In quel momento suonò la campanella. Stavano per iniziare altre cinque ore di tortura in una gabbia di pazzi scatenati. Questo era la scuola per me.
Entrammo, e dovemmo subire due ore di lettere, poi geografia, aritmetica, scienze.
All'ultima ora scendemmo nella palestra della scuola per educazione fisica. Avevo portato una tuta e delle scarpe da ginnastica, così andai nello spogliatoio e la indossai. Tornai in palestra seguita da Kiara, che oggi mi stava particolarmente appiccicata. Forse le mancava il suo ragazzo.
«Avanti pappamolle, venti giri di corsa! Hop! Hop! Hop!» iniziò il prof e così iniziammo a correre. Alla fine ero stremata, e notai che anche i miei compagni lo erano, perché camminavano a fatica con il fiatone. Qualcuno si era addirittura nascosto sotto le panchine per non farsi vedere dal professore.
Quest'ultimo decise di farci fare una partita a dodgeball. Avevo molta tensione da scaricare, così presi dei palloni ed iniziai a prendere a pallonate la gente e a far fuori tutti quelli dell'altra squadra.
Alla fine rimanemmo solo io della squadra blu e Jeff della squadra rossa.
Lui prese un pallone e me lo tirò addosso, però lo schivai e lo andai a riprendere. Mi alzai e lo lanciai con tutta la forza che avevo contro di lui. Attraversò velocemente l'aria come una freccia, ed alla fine andò a colpire il viso di Jeff. Quando il pallone cadde, lui aveva il viso completamente rosso, però non capivo se per la botta o per la rabbia.
La mia squadra esultò ed alcuni compagni mi presero in braccio, ma a me serviva solo uno sfogo, non me ne poteva fregare di meno. Fino a quando Jack mi prese in braccio e mi baciò. Ci staccammo e sorrise, ed io ricambiai finalmente di buonumore.Uscimmo da scuola e ci incamminammo verso casa. Appena sotto la mia abitazione, Jack mi fermò e mi disse: «Posso sapere perché stai così male? So che volevi nascondermelo, ma sei un libro aperto per me.» sorrise, ed io arrossii e improvvisamente i miei anfibi diventarono molto interessanti.
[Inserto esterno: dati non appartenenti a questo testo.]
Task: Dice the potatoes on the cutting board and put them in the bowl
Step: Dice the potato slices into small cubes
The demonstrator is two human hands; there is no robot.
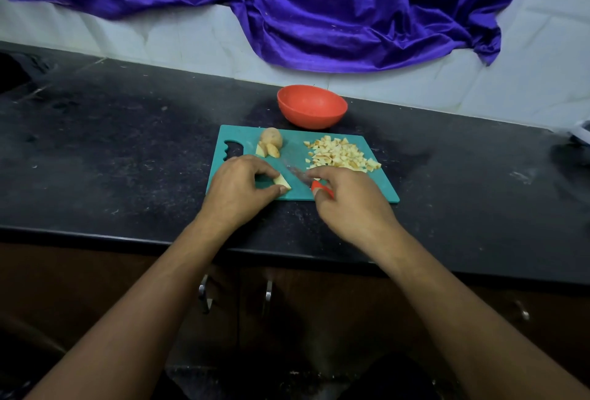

«Non... Non è niente. Stai tranquillo.» alzai lo sguardo e gli sorrisi. Lui mi baciò e, andandosene, mi disse: «Sappi che lo scoprirò presto.» poi lo sentii ridacchiare. Risi anche io, e poi entrai in casa. Salutai mia madre e pranzai insieme a lei. Non mangiai quasi niente, ero turbata dalla mattinata appena passata. Mi alzai da tavola dicendo: «Vado di sopra...»
Mi fermò prendendomi per un braccio «Sicura di star bene?» i suoi occhi verdi mi squadravano attenti. Li avevo ereditati da lei, solo che i miei erano un po' più tendenti al grigio «Benissimo.» le risposi. Oggi mi stavano tutti addosso.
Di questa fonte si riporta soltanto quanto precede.